▸ **Problem**
After finding the line with "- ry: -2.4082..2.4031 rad" in the entries below, retype exactly each line from there through the line with "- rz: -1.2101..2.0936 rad", including that final line.

Collected data entries
=== Section Start ===

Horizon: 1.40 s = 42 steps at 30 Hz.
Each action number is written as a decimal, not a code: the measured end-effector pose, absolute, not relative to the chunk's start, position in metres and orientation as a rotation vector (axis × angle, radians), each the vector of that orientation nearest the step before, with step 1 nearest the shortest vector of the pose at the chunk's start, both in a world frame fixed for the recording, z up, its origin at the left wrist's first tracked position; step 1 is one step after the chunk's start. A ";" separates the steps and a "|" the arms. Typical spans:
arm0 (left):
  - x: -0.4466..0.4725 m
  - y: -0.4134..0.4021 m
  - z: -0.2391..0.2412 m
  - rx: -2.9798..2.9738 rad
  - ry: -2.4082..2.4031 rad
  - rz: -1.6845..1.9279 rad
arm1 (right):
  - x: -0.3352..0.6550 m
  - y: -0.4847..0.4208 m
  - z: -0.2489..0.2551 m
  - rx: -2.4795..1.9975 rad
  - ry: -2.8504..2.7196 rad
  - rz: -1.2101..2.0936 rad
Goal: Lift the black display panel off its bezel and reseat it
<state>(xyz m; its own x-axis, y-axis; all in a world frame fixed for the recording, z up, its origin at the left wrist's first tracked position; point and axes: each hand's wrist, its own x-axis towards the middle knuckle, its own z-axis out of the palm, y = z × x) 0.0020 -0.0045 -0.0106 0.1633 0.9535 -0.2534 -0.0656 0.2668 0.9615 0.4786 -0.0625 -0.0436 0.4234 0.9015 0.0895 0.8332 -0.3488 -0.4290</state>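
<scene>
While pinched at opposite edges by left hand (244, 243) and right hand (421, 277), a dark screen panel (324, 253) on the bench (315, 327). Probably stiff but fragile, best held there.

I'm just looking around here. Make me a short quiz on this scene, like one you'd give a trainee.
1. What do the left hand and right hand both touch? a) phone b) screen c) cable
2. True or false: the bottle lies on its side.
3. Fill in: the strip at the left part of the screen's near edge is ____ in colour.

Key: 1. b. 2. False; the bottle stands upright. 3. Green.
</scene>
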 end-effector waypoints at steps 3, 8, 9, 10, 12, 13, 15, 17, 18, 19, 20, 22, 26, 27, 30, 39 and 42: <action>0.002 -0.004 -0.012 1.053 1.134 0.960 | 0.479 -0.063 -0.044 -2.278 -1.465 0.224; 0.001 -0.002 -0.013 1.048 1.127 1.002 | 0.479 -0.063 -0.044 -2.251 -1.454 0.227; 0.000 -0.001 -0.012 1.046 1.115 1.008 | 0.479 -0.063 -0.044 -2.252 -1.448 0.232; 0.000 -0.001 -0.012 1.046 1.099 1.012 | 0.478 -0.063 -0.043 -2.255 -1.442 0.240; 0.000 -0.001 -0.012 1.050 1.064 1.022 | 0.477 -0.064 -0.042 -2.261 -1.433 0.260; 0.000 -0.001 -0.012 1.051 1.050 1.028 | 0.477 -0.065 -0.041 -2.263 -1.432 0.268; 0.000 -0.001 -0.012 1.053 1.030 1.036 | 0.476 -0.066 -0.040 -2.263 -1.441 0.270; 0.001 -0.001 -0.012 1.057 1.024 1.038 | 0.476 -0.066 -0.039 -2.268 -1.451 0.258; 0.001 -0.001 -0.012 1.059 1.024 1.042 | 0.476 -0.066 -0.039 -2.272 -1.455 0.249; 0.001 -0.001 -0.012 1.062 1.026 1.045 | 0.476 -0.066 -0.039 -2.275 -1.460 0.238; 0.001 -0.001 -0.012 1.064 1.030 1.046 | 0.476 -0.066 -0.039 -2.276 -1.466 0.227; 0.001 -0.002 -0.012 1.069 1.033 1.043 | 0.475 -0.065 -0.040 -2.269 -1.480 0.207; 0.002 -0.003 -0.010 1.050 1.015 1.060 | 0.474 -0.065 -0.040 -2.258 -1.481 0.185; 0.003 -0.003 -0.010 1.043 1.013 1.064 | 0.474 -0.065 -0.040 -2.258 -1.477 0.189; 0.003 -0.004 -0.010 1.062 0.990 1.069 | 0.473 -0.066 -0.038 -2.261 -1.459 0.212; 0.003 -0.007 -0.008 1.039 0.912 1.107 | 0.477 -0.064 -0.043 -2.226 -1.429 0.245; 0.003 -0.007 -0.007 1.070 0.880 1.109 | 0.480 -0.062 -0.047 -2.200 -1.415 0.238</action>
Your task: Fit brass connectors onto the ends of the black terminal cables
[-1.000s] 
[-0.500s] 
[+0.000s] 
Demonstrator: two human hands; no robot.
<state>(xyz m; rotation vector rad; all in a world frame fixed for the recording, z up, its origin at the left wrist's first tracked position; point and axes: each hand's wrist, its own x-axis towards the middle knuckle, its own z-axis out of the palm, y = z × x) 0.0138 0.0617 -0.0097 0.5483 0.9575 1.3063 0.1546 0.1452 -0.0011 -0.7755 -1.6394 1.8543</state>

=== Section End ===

▸ **Response to this task**
  - ry: -2.4082..2.4031 rad
  - rz: -1.6845..1.9279 rad
arm1 (right):
  - x: -0.3352..0.6550 m
  - y: -0.4847..0.4208 m
  - z: -0.2489..0.2551 m
  - rx: -2.4795..1.9975 rad
  - ry: -2.8504..2.7196 rad
  - rz: -1.2101..2.0936 rad

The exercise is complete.